▶ [Work instruction]: Copy each line of the following material exactly.

▶ [Given data]:
+--

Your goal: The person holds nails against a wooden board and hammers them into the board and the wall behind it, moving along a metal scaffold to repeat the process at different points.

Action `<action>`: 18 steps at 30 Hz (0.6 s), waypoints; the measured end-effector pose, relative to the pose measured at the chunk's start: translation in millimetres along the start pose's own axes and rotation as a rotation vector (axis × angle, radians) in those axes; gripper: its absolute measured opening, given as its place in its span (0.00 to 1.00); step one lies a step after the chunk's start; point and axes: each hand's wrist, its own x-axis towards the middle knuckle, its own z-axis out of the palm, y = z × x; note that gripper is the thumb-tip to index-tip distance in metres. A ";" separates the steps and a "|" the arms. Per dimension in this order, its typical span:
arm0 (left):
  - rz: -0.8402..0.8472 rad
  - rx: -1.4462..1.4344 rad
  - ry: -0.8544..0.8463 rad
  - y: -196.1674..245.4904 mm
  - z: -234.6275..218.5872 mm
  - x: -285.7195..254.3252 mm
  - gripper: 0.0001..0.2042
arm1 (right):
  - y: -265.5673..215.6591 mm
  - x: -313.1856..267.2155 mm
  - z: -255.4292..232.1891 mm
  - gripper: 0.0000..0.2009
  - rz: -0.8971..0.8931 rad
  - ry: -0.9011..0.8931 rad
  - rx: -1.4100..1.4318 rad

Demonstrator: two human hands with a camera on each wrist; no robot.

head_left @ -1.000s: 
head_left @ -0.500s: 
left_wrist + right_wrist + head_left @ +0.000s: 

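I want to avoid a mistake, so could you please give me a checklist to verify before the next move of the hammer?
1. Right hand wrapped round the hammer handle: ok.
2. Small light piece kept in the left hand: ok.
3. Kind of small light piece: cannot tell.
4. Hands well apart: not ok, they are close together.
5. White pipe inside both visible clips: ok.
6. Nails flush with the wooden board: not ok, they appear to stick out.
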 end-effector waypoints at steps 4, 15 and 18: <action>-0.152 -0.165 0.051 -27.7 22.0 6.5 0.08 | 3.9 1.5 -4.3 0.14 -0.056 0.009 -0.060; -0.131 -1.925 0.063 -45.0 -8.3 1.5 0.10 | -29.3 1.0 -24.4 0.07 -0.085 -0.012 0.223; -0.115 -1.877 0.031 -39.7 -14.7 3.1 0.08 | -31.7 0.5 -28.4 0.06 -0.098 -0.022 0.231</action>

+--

▶ [Expected output]:
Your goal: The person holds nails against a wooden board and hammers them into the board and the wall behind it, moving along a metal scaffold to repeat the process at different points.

Action `<action>`: 18 steps at 30 Hz (0.6 s), waypoints; the measured end-effector pose, relative to the pose measured at the chunk's start: translation in millimetres along the start pose's own axes and rotation as a rotation vector (axis × angle, radians) in those axes; gripper: its absolute measured opening, given as its place in its span (0.00 to 1.00); step one lies a step after the chunk's start; point and axes: each hand's wrist, its own x-axis towards the middle knuckle, its own z-axis out of the palm, y = z × x; note that gripper is the thumb-tip to index-tip distance in metres. A ";" separates the steps and a "|" the arms. Per dimension in this order, its typical span:
arm0 (left):
  - rz: -0.8402..0.8472 rad
  - rx: -1.4462..1.4344 rad
  - ry: -0.8544..0.8463 rad
  - y: -196.1674..245.4904 mm
  - z: -234.6275..218.5872 mm
  - x: -285.7195..254.3252 mm
  - gripper: 0.0001..0.2042
arm1 (right):
  - y: -265.5673..215.6591 mm
  - x: -313.1856..267.2155 mm
  - z: -255.4292..232.1891 mm
  - gripper: 0.0000..0.2009
  - rz: -0.8971..0.8931 rad
  - ry: -0.9011..0.8931 rad
  - rx: -1.4100..1.4318 rad

Demonstrator: two human hands with a camera on each wrist; no robot.

head_left @ -1.000s: 
head_left @ -0.500s: 
left_wrist + right_wrist + head_left @ +0.000s: 

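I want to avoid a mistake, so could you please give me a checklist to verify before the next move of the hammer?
1. Right hand wrapped round the hammer handle: ok.
2. Small light piece kept in the left hand: ok.
3. Kind of small light piece: cannot tell.
4. Hands well apart: not ok, they are close together.
5. White pipe inside both visible clips: ok.
6. Nails flush with the wooden board: not ok, they appear to stick out.
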 end-effector waypoints at steps 4, 15 and 18: <action>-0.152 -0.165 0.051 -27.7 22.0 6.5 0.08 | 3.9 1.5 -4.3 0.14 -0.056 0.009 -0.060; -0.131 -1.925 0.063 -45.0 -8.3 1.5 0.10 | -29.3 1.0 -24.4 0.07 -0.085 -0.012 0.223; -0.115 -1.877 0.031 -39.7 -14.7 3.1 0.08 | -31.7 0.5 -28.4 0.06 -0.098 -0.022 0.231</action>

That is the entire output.